• curbstickle@anarchist.nexus
    link
    fedilink
    English
    arrow-up
    2
    ·
    2 hours ago

    Just to mention, early drafts had her just passing her 17th birthday at the start of the movie. By the time production came around, there were no references to her age, and both the voice actor and animator have said they based off early 20s. In part because of her clear emotional intelligence, which isnt really teen level.

    I’d say the lowest she could be considered at the start of the film would be 17, but I’d agree on early 20s personally.

    My sister is younger than me by a decent margin and was prime age for the late 80s/early 90s world of Disney. I watched a lot of Disney with her.
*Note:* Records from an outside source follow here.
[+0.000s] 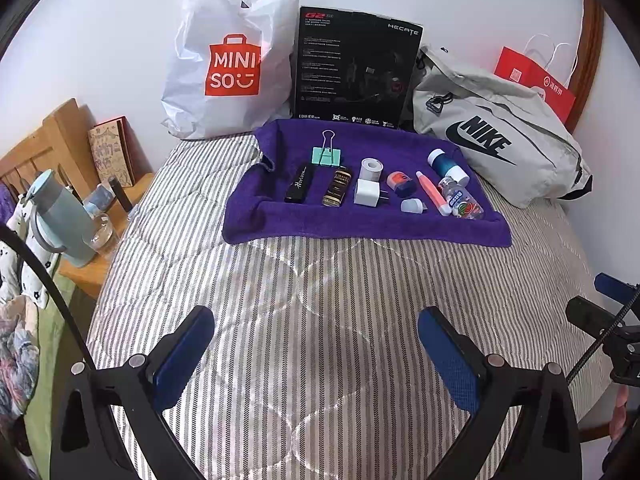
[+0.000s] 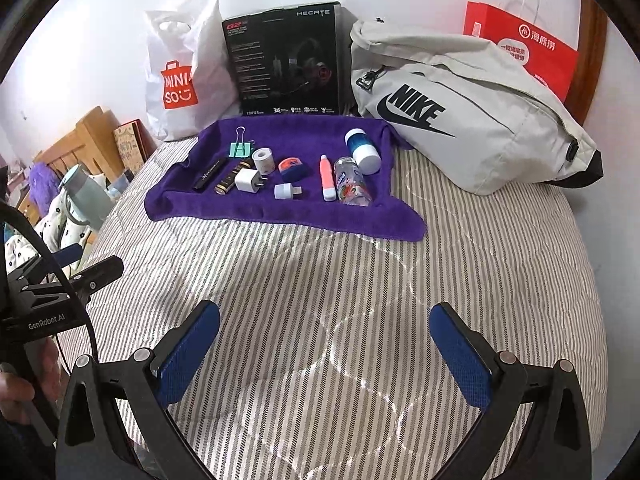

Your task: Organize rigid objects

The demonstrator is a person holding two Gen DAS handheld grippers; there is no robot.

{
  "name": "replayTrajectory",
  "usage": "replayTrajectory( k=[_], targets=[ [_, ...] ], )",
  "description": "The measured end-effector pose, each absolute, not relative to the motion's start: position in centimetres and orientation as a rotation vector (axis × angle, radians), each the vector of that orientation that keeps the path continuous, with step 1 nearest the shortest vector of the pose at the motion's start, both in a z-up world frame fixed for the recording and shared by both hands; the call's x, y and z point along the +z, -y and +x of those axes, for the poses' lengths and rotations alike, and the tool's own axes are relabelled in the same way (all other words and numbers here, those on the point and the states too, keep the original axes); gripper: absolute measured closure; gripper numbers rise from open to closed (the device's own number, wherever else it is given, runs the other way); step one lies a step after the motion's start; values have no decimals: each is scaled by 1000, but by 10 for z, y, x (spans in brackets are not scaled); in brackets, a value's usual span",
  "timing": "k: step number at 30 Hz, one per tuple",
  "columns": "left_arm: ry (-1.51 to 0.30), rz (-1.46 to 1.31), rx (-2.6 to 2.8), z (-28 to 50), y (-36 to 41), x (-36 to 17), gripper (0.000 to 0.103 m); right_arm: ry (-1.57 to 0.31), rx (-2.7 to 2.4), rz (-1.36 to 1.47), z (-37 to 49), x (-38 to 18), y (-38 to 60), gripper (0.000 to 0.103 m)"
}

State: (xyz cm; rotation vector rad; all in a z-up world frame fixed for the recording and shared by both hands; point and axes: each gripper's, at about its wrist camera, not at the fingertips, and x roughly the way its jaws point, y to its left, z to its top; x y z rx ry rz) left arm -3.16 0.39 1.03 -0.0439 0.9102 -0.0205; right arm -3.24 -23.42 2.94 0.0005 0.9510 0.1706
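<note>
A purple towel [image 1: 280, 216] [image 2: 192, 208] lies on the striped bed and bears several small objects: a green binder clip [image 1: 327, 155] [image 2: 240, 148], a black bar [image 1: 299, 184], a gold-and-black bottle [image 1: 337, 186], a white tape roll [image 1: 371, 169], a white charger plug [image 1: 368, 192] [image 2: 248, 180], a pink tube [image 1: 432, 194] [image 2: 327, 178], a small clear bottle [image 1: 460, 198] [image 2: 352, 184] and a blue-white container [image 1: 446, 164] [image 2: 362, 146]. My left gripper [image 1: 316, 334] and right gripper [image 2: 324, 330] are both open and empty, over the bedspread short of the towel.
Behind the towel stand a white Miniso bag [image 1: 228, 60], a black Hecate box [image 1: 356, 68], a grey Nike bag [image 1: 492, 140] [image 2: 460, 120] and a red paper bag [image 2: 520, 48]. A wooden bedside shelf with a teal flask [image 1: 60, 220] is at the left.
</note>
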Motion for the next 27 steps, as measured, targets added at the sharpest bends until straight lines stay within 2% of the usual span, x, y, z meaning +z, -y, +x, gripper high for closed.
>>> replayTrajectory(
  k=[27],
  targets=[
    [-916,-12,-5,-37,2,14,0,-950,150,23,-38,28,249,0]
  ],
)
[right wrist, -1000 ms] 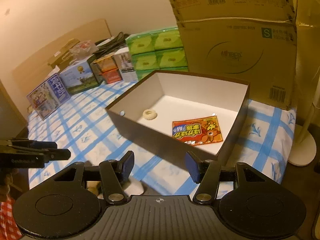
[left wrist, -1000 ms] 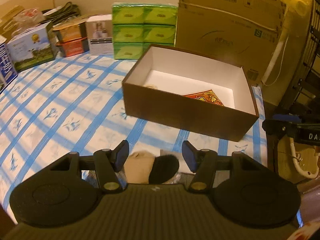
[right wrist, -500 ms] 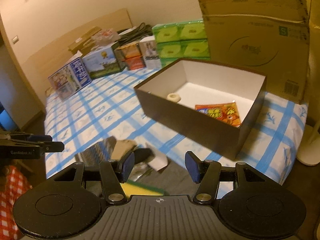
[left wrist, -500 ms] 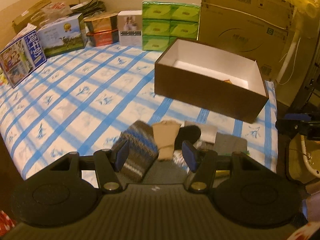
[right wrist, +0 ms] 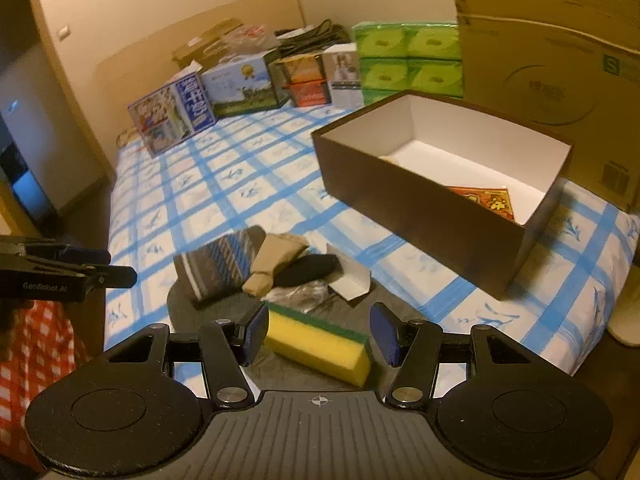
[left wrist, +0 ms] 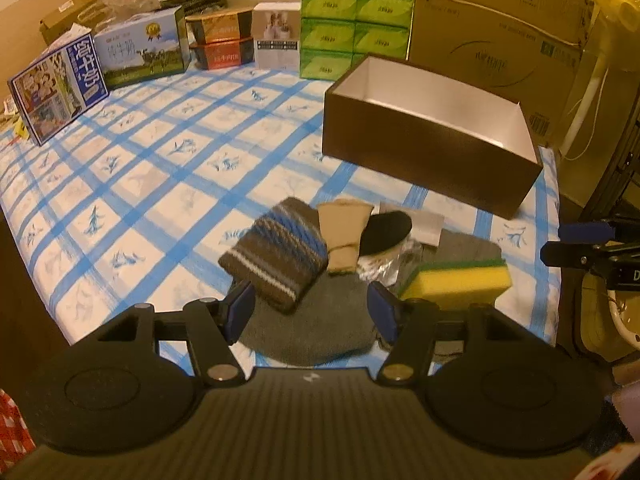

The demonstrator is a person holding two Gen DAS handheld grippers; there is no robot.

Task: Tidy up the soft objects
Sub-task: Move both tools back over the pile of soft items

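Left wrist view: my left tongs [left wrist: 311,313], jaws just widened, gape empty above the grey cloth [left wrist: 304,332]. The brown box [left wrist: 424,156] hides its floor. Right tongs [right wrist: 319,333] stand open over the sponge [right wrist: 320,346].

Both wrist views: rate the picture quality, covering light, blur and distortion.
Left wrist view: dim yellow light, fisheye bends the bedsheet grid, the sponge is slightly smeared, corners black. Right wrist view: same warm cast, cardboard carton blurred near the edge, brown box front in shadow.
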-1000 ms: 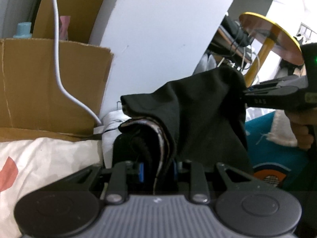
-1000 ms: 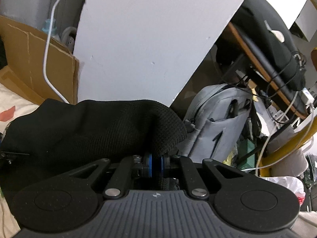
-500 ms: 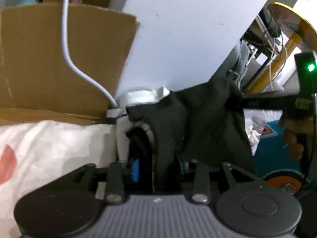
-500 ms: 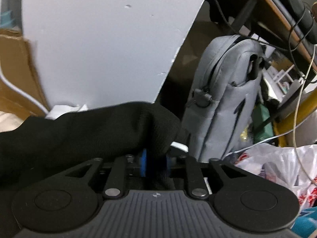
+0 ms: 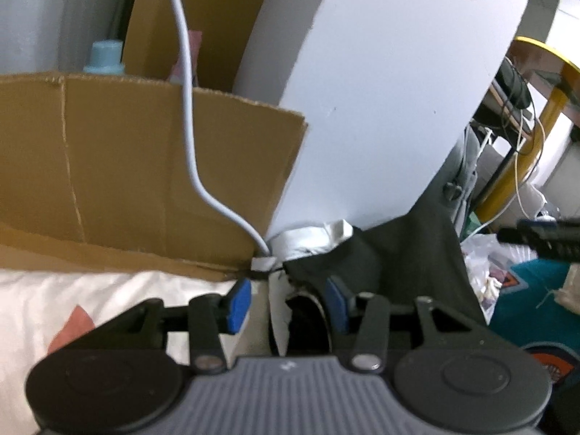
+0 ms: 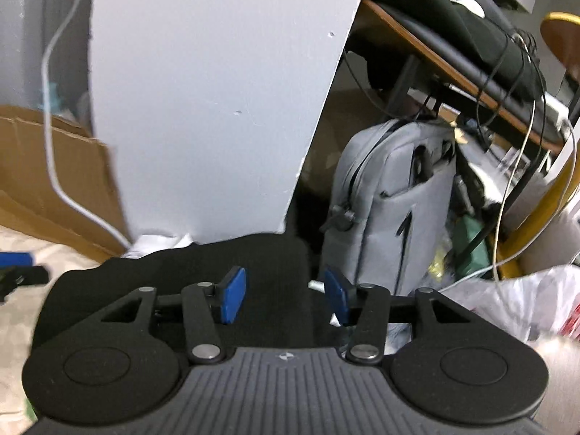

    • wonderingwanderer@sopuli.xyz
      link
      fedilink
      arrow-up
      2
      ·
      edit-2
      1 hour ago

      Source for the early drafts thing?

      Also, the definition of legal adulthood is fundamentally arbitrary. That’s an uncomfortable truth that people don’t like to have pointed out, but the only thing that makes “18 years and a day” in any substantial way different than “18 years minus a day” is that the laws in most places (not even all, to be honest) define midnight on one’s 18th birthday as the moment one becomes a legal adult.

      It could just as easily be 21 or 25 or 19 or 20 or 17, and in some cases it is treated as one of those or another. But local laws are ultimately what make that determination, and those laws are written by humans. And the social consciousness has kind of just settled on 18 as the standard.

      But even then, people don’t stick to it, because most people are still uncomfortable with the idea of a 28 year old dating an 18 or 19 year old. So why don’t we make the legal age of adulthood something higher, that everyone would be comfortable with acknowledging and granting full autonomy and rights to a person of that age?

      The point is, that in previous centuries and in other cultures around the world, 18 was/is not the standard age of adulthood. And there’s no objective reason why it should be.

      So even if a character in a pre-industrial fictional world happens to be 17, nothing about that suggests that she isn’t an adult.

      I’m sure people will be outraged about me saying this and come up with all sorts of strawman arguments to deflect the truth so they don’t have to face it, but if so then that completely misses the point of what I’m saying in the first place.